On 18 September I posted about Sylvia Plath broadsides. I referred to a broadside of a poem entitled "Pigeon Post".

On a recent visit to Smith College, I found this poem in the working papers for Plath's Collected Poems. These working papers contain all known versions of Plath's poetry, either in typescript or printed version. It's a very remarkable part of the collection that I didn't know existed. The typescript indicates this to be a poem belonging to the 'Cambridge Manuscript', poems Plath submitted as part of her final examinations as a student at Newnham College, Cambridge University. This dates the poem between 1955 and 1957; but as it was not included in The Collected Poems, it can be presumed to be from 1955.

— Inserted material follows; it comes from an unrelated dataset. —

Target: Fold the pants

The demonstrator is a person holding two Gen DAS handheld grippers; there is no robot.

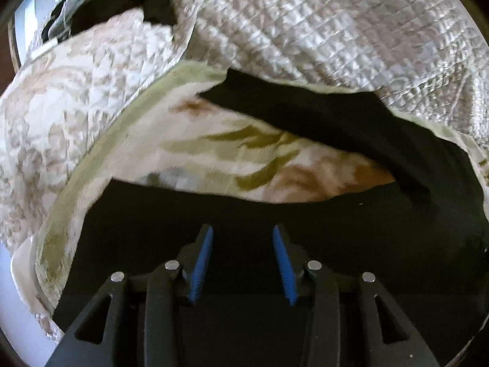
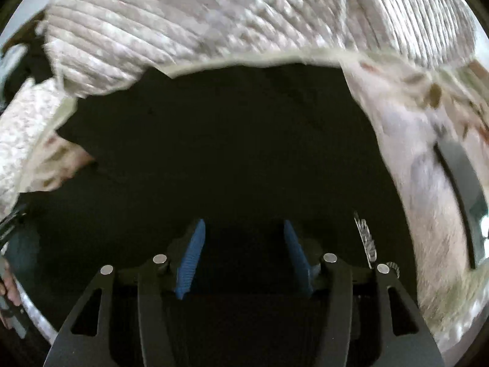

Only three libraries list themselves as owning this broadside, the University of Chicago, Princeton, and Cambridge University. I obtained a high quality digital scan of the broaside in the mail the other day. It's the poem, centered on the page, on a blue background. There are no other images. The copyright statement reads, "1993 Frieda and Nicholas Hughes". Underneath that is the Turret logo and the following text, "Published by Bernard Stone and Raymond Danowski. The Turret Bookshop, London May 1993".

Pigeon Post

In barren regions
of skeptic fall,
I split my soul
into twin pigeons
and hurled them hard
beyond life's wall to bring me word.

With homing spiral
one drops from heaven,
blue plumage riven
and plucked by peril,
to cry, as I feared:
"I was not given
bed or board."

Bloored to the roost
glides my other bird,
plump-fed, admired,
from an elegant nest
in the fields of hell:
"Mistress, I fared
the well."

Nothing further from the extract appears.